Is there examples of using the parameter is_grads_batched in torch.autograd.grad? Thanks!

If I understand the usage correctly, you could avoid writing a for loop as internally vmap will be used:

x = torch.randn(2, 2, requires_grad=True)

# Scalar outputs
out = x.sum()  # Size([])
batched_grad = torch.arange(3)  # Size([3])
grad, = torch.autograd.grad(out, (x,), (batched_grad,), is_grads_batched=True)

# loop approach
grads = torch.stack(([torch.autograd.grad(out, x, torch.tensor(a))[0] for a in range(3)]))

(example uses the internal test as the base)

1 Like

Thanks a lot for the quick reply! That is exactly the answer I was looking for!

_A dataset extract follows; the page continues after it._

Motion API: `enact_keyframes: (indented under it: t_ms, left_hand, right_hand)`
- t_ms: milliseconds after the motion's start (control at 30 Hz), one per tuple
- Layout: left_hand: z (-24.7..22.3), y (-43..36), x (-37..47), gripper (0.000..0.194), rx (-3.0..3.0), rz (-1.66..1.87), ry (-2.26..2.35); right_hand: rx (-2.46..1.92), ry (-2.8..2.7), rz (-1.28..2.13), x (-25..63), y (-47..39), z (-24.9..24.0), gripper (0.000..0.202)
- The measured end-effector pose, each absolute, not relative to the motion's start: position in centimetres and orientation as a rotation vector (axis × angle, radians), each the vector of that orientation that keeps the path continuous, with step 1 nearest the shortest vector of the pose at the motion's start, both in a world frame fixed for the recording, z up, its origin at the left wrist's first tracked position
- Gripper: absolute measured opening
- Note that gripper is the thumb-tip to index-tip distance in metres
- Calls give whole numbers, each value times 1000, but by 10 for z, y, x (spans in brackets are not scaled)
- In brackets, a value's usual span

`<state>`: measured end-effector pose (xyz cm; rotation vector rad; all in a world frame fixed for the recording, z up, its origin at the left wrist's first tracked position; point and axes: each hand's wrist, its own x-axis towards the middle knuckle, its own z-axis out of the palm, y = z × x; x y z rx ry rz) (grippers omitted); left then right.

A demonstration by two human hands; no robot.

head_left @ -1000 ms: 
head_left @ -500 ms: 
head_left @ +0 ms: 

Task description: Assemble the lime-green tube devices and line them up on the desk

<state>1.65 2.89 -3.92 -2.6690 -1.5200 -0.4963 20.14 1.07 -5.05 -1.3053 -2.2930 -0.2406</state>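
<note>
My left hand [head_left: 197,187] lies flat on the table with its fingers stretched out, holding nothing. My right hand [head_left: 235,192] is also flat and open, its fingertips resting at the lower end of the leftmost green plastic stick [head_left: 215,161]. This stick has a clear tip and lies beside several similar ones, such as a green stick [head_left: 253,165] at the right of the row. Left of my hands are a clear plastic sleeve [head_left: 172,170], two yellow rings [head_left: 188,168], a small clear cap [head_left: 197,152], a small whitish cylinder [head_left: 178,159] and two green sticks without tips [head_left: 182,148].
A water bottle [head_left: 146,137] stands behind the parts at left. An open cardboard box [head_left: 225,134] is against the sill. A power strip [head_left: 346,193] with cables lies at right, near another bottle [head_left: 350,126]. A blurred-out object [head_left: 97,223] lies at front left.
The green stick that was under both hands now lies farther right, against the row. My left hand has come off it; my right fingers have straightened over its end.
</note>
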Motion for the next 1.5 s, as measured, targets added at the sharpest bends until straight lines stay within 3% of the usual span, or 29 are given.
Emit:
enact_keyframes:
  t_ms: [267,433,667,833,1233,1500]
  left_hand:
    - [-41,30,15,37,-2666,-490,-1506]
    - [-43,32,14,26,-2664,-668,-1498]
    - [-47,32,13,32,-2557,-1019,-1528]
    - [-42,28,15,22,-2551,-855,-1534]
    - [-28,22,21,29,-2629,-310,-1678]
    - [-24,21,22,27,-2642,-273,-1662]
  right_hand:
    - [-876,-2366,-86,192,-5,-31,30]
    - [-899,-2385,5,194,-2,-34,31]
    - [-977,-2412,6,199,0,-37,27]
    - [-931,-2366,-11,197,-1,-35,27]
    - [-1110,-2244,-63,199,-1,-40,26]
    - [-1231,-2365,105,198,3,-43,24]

May I follow up and ask whether this parameter can help give me a batch of jacobians? For example, see the commented code below

x = torch.randn(2, 2) #This is my input of size 2 and batch_size 2
out = model(x) #I want Jacobian wrt the logits, so let's say out is of size 2 (batch_size) x 10 (logits)
vs = torch.eye(M) #This is the vector in VJP, I need to vmap 10 times to obtain the full jacobian
vs = torch.stack([vs]*2, 0).permute(1,0,2) #Because my batch size is 2
grad, = torch.autograd.grad(out, model.parameters(), (vs,), is_grads_batched=True)

If my model has p parameters, I would expect this code to give me jacobian of size 2(batch_size) x 10 (logits) x p (parameters). However, the batch_size dimension is always missing in the jacobian output, so I am not sure whether I am doing something wrong?